Freedom è una serie di vignette, istantanee della psiche di McMahon. Vagano attraverso paesaggi sonori spaziosi di una profondità apparentemente illimitata. In alcuni punti, Freedom sembra un disco da ballo dalle vibrazioni facili; in altri, è un indie-rock brillante, guidato dalla chitarra, o un country macabro e doloroso. È un disco di moltitudini, riflette il rompicapo che McMahon ha fatto per capire se stesso.

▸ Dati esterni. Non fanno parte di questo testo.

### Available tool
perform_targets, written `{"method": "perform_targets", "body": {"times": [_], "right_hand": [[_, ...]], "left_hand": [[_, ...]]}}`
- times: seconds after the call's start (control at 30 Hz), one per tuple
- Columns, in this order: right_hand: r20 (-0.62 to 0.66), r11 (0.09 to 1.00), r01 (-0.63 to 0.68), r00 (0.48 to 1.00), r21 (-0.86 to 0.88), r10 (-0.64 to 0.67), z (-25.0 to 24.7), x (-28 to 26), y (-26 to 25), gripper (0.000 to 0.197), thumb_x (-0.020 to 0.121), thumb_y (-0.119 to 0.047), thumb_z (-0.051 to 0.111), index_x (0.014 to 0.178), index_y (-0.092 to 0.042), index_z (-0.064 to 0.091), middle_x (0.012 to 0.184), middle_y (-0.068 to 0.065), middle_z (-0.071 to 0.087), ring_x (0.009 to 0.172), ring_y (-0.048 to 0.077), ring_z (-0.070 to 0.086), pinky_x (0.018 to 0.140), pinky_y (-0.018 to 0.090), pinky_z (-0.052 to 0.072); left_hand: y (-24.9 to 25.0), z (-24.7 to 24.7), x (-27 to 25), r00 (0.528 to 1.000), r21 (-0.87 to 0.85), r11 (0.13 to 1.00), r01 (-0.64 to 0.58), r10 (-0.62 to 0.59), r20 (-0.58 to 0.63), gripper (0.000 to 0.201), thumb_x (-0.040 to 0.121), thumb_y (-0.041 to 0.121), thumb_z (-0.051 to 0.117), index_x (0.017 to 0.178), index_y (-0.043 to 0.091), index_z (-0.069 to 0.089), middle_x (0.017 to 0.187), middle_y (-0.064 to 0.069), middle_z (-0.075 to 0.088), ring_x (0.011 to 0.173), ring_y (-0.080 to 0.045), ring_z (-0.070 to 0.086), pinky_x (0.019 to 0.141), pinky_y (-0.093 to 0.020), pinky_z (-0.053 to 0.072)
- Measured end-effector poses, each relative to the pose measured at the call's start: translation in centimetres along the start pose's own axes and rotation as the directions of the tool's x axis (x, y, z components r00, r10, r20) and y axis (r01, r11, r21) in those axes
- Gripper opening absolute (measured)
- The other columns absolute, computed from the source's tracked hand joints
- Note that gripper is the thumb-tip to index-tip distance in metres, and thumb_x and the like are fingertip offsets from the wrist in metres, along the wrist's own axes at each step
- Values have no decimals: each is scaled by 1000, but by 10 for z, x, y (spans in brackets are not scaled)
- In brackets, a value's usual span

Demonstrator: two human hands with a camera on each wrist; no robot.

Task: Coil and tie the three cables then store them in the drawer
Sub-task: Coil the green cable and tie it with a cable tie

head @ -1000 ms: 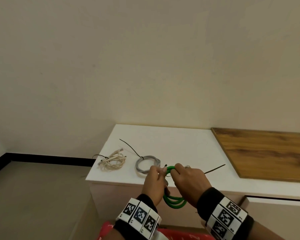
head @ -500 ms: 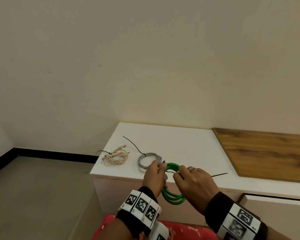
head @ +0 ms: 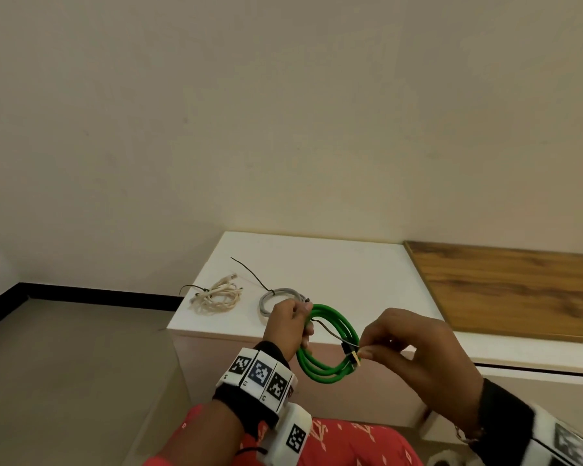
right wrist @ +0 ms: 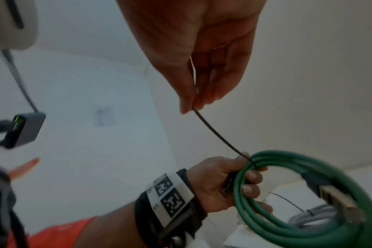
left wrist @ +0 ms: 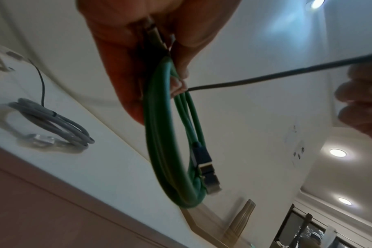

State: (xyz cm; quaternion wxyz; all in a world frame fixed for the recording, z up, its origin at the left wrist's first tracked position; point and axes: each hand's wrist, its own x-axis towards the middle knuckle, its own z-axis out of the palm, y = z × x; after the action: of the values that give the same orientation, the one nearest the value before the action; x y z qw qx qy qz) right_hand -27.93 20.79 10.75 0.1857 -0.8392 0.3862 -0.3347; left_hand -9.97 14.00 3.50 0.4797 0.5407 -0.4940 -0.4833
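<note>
The right hand point(head: 421, 358) has drawn away from the left hand point(head: 288, 322) since the earlier frame, pulling the black tie point(right wrist: 219, 135) taut. The green cable point(head: 330, 348), coiled, hangs in the air just in front of the table point(head: 334, 264) edge. The left hand's fingers curl round the coil's top; the right hand pinches the tie's free end between thumb and fingertip. On the table beyond the green cable lie the grey cable point(head: 276, 299) and, farther left, the cream cable point(head: 216, 295), both already tied. If the left grip loosens as the tie tightens, the loops could likely spring apart, or the tie cinch only some strands.
</note>
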Motion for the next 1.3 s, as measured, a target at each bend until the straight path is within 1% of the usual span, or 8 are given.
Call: {"method": "perform_targets", "body": {"times": [0.07, 0.17, 0.3, 0.43, 0.5, 0.83, 0.97, 1.3], "right_hand": [[16, 931, -101, 995, 352, 102, 0, 0, 2, 15, 64, -43, 63, 69, -29, 64, 83, -3, 68, 68, 9, 62, 58, 15, 49], [43, 793, -206, 974, 573, 222, 1, 3, 1, 25, 65, -33, 76, 69, -11, 64, 73, 9, 74, 63, 20, 66, 52, 21, 52], [53, 683, -309, 928, 662, 368, 4, 4, 1, 16, 62, -15, 66, 65, -1, 60, 52, 10, 67, 49, 20, 62, 46, 21, 52], [142, 559, -409, 877, 721, 458, 8, 5, 4, 9, 73, -1, 64, 65, -3, 62, 58, 11, 68, 56, 20, 64, 52, 24, 56], [190, 501, -448, 854, 740, 484, 8, 6, 6, 18, 79, 6, 58, 65, -4, 65, 61, 11, 69, 58, 18, 66, 54, 23, 56], [172, 480, -541, 768, 691, 617, 11, 8, 16, 6, 77, 1, 65, 71, 1, 63, 54, 6, 65, 46, 12, 60, 40, 18, 46], [144, 491, -544, 756, 680, 639, 11, 9, 18, 7, 76, 3, 67, 76, 8, 62, 54, 8, 65, 44, 12, 60, 39, 17, 46], [90, 512, -513, 761, 689, 643, 11, 8, 20, 6, 75, 5, 66, 72, 5, 61, 53, 7, 67, 43, 12, 60, 38, 17, 46]], "left_hand": [[1, 3, -3, 999, 20, 1000, -24, 23, 24, 26, 97, 15, 41, 72, 8, 47, 61, -5, 56, 28, -7, 40, 32, -18, 40], [3, 5, -6, 998, 53, 997, -53, 51, 45, 24, 96, 14, 44, 73, 9, 51, 66, -5, 63, 27, -8, 42, 33, -19, 42], [8, 10, -12, 995, 33, 998, -47, 44, 90, 21, 94, 13, 46, 75, 9, 55, 62, -7, 62, 28, -10, 39, 39, -23, 43], [11, 16, -17, 997, -1, 1000, -29, 29, 66, 14, 93, 12, 49, 79, 14, 46, 59, -6, 60, 30, -13, 37, 34, -19, 39], [13, 18, -18, 997, 4, 999, -46, 46, 62, 15, 93, 12, 49, 79, 14, 43, 58, -5, 59, 31, -14, 37, 33, -19, 38], [20, 31, -25, 984, 3, 993, -118, 117, 138, 16, 94, 11, 44, 80, 19, 47, 65, -6, 53, 34, -12, 39, 37, -22, 44], [20, 35, -27, 977, 35, 986, -164, 157, 146, 21, 95, 11, 41, 78, 22, 47, 66, -4, 50, 34, -11, 39, 38, -23, 43], [20, 38, -31, 967, 92, 971, -222, 207, 147, 23, 94, 11, 42, 76, 24, 47, 64, -1, 50, 34, -7, 40, 40, -24, 43]]}}
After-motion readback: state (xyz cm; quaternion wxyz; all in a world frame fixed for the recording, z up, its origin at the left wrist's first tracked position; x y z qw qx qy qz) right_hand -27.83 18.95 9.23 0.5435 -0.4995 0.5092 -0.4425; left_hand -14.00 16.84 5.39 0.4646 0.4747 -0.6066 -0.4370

"Sono ossessionato da un milione di identità diverse," ammette. "Le canzoni parlano della mia famiglia e dei ragazzi con cui sono cresciuto. Stavo per scrivere queste canzoni su, 'Sono un ebreo irlandese e sono un vergine e sono un musicista underground, non sono un musicista pop... Sono un uomo, sono un uomo macho, sono un uomo sensibile.' Queste sono tutte cose di cui siamo molto ossessionati." Freedom è il processo di McMahon di sganciarsi da queste identità. "Attraverso la mia pratica personale, ho cercato di connettermi con qualunque cosa esistesse prima e quello che esisterà dopo queste piccole identità superficiali a cui tengo."

McMahon spiega che il disco tratta del suo passato presto e spesso; la seconda traccia, "Blue Rose," riguarda suo padre. Sua madre, che McMahon descrive come una "badass... tipo Lemmy o qualcosa del genere," è stata diagnosticata con una malattia terminale quando McMahon ha iniziato a lavorare su Freedom. (Il brano finale dell'album "Believe" riguarda questo trauma.) Le relazioni familiari spesso sono le basi della costruzione dell'identità, ma sono anche complesse. "Come posso dire questo in modo diplomatico," sospira. "Diciamo solo che sono cresciuto in una casa un po' insicura. Le persone non seguivano davvero le regole." La malattia di sua madre ha spinto alla riflessione. "Quando si è ammalata, ho avuto una sorta di resa dei conti con tutto ciò."

McMahon usa storie personali per scavare i fantasmi dentro di lui, ma usa anche altri come vasi in cui può vedersi riflesso. (Sebbene anche le tracce che sembrano impersonali non lo siano necessariamente; "Calling Paul the Suffering," potrebbe portare un'impronta biblica, ma Paul è anche il nome del padre di McMahon.) Quando cresciamo valorizzando e idolatrando un individuo, è probabile che adottiamo alcune delle loro qualità, passivamente e senza critiche, in un tentativo inconscio di allinearci con loro. In "Miki Dora", McMahon analizza il leggendario surfista e truffatore con una combinazione di disgusto e riverenza. "È cool e oscuro, sicuro di sé, è cupo," elenca. "Miki Dora è un sostituto per qualsiasi cosa. Mi rivedo in lui, ad essere onesto. È il tipo di persona a cui purtroppo ho guardato per tutta la vita."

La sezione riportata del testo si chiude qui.